Тиркушка вырастает на конце ствола в чудовищную большую птицу, она смотрит в мою сторону, покачивая острым носом.
— Ну, стреляй же, — слышу шепот брата.
И я стреляю. За дымом ничего не вижу, но сразу же бросаюсь вперед к птице. В трясучке огромного счастья вижу, как тиркушка судорожно взмахивает перебитым крылом, бессильная подняться с земли. Хватаю ее и с криком бегу к отцу:
— Убил, убил, а вы говорили: не попаду! Вот это — да!
Все улыбаются снисходительно и торопят меня: туча расползается по небу, заполняя весь запад. Пускаем крупной рысью лошадей по ровной дороге. Я сижу в углу тарантаса и, не выпуская из рук добычи, рассказываю без конца, как я целил, как потянул за спуск. Тиркушка оправилась от испуга и крепко долбанула меня по руке. Но мне нисколько не больно. Я не знал тогда, что это было счастье.
Километра за два до поселка нас настиг ливень. Он полыхнул с неба, как наводненье. Тарантас сразу наполнился до половины. Мы закрылись кошмой, но это не помогло. Лошади несколько раз останавливались среди дороги, бессильные перед этой грохочущей массой воды. Мы промокли до последней частички наших тел, но кое-как добрались до поселка. И вовремя. Налетела белесая туча, и с неба начал падать град. Сперва это были мелкие орешки, весело прыгавшие по лужам, потом градины стали крупнее, и, наконец, застукали белые ледышки с куриное яйцо. В окнах изб зазвенели стекла. Заревела скотина в некрытых сараях. Глиняные стены домов сразу стали рябыми от ранений. Сделалось темно, как ночью. Я забыл о своей тиркушке, забросив ее под кровать.

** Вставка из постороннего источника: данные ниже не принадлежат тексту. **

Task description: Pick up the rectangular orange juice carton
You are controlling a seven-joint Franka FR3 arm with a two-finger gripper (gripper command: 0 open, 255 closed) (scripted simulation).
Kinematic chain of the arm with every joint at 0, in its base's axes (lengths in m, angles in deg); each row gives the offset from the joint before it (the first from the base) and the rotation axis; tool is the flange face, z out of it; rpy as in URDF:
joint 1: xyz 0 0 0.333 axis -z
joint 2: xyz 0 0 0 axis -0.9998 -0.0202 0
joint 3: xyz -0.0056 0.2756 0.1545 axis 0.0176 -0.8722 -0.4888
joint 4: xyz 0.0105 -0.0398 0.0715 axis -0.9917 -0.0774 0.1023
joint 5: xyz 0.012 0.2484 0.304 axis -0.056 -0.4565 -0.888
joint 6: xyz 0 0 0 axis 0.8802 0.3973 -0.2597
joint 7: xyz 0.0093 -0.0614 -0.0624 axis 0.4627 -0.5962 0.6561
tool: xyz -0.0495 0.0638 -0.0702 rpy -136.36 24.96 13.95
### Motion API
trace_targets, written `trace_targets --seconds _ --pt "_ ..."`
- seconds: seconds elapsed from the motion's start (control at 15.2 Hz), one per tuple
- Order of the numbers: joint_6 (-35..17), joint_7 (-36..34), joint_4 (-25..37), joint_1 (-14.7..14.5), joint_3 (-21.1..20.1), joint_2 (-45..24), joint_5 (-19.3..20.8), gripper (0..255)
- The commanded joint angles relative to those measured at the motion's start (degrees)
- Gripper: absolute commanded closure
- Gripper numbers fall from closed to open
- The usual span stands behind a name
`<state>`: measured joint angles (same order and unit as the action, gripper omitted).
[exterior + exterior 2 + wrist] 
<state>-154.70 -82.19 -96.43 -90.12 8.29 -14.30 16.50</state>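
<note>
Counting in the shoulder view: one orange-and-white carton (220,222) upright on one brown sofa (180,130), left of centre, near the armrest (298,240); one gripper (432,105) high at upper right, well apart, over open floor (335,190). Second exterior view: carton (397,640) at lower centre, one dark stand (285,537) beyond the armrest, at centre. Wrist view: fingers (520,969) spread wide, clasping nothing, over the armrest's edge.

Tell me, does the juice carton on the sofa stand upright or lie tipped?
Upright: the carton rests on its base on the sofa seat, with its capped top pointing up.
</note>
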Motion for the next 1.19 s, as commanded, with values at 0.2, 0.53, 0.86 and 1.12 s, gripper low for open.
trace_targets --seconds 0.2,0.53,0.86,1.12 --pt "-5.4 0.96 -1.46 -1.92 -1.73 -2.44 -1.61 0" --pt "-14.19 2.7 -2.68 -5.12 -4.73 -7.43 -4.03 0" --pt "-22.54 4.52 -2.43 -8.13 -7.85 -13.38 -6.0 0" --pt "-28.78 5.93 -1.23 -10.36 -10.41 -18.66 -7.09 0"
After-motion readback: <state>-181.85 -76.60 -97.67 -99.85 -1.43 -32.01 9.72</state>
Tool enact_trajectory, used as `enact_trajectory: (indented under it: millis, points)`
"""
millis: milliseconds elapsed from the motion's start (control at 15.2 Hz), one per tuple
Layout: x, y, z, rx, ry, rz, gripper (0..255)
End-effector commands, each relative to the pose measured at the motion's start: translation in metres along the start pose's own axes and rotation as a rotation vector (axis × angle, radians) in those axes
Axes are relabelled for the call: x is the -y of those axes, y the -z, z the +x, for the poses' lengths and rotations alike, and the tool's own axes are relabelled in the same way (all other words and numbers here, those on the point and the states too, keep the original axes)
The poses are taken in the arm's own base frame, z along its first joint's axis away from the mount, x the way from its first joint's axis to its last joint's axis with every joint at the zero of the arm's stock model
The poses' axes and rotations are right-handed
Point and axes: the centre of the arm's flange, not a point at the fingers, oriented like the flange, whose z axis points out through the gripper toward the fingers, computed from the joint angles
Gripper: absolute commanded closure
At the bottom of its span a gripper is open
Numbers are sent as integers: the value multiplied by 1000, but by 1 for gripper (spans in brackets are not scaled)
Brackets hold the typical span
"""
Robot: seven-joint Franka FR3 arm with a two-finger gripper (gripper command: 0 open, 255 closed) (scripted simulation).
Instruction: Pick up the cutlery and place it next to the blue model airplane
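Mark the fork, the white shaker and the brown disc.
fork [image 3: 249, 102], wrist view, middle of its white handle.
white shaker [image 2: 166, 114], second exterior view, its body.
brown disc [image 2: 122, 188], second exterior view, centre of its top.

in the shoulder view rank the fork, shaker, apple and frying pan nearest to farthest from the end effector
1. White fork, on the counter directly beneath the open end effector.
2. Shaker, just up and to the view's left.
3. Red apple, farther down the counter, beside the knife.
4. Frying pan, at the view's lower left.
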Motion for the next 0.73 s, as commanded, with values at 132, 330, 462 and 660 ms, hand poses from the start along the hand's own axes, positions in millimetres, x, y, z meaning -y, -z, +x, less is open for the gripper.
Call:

С полчаса, может быть меньше, шел этот страшный град, но память о себе он оставил надолго. Все окна изб, обращенные на запад, были выбиты начисто. На Ерике погибла масса домашней птицы. Забито было до смерти в степи несколько ягнят, изранен в кровь скот, ребятишки, застигнутые в поле. Поп-старовер собрал старух и стал говорить о кончине мира. Многие казачки бились в падучей по полу…
А утром снова сияло солнце, ласково голубело небо. Град за ночь исчез без следа. Я торопился, собираясь с братьями на Ерик ловить подбитых градом диких уток. Мать, посмотрев на меня, засмеялась:
— Рубаху-то наничку надел. Смотри, беда с тобой будет!
Я досадливо отмахнулся, не обратив внимания на ее слова.
— Какая еще там беда! Лепешек дайте нам побольше. Долго проходим.
Но беда действительно стерегла меня. Вечером, когда мы вернулись с охоты, где мы и в самом деле поймали несколько уток с перебитыми градом крыльями, отец объявил мне:
— Ну, Валька, собирайся! Через три дня тебя повезут в Уральск учиться. Думал, на будущий год, но тебе в здешней школе уже нечего делать. Лучше годом раньше.
Я не огорчился в первые минуты, услышав это. Значит, я уже взрослый, скоро буду охотиться по-настоящему. Но перед сном, пораздумав, впал в тоску: целую зиму в городе за книгами!
— Мама, где мой чиктукпак?
— Кошка его съела, — объявила равнодушно мать и указала мне на черные блестящие перышки, валявшиеся на полу.
Жгучее, тяжелое удушье поползло у меня внутри, подступило шершавым комком к горлу и стало душить меня. Я упал на пол и заревел диким, страшным голосом. О чем я плакал? Конечно, о тиркушке, съеденной кошкой. Правда, мать рассказывала после, что я кричал другое. Кричал я, что мне не хочется в город, что я ни за что не поеду туда, что я останусь навсегда простым казачонком, буду рыбачить, что там чужие люди и никто не охотится. Я клял книги, надоедливых учителей. Но я-то был уверен тогда, что оплакиваю погибшего чиктукпака.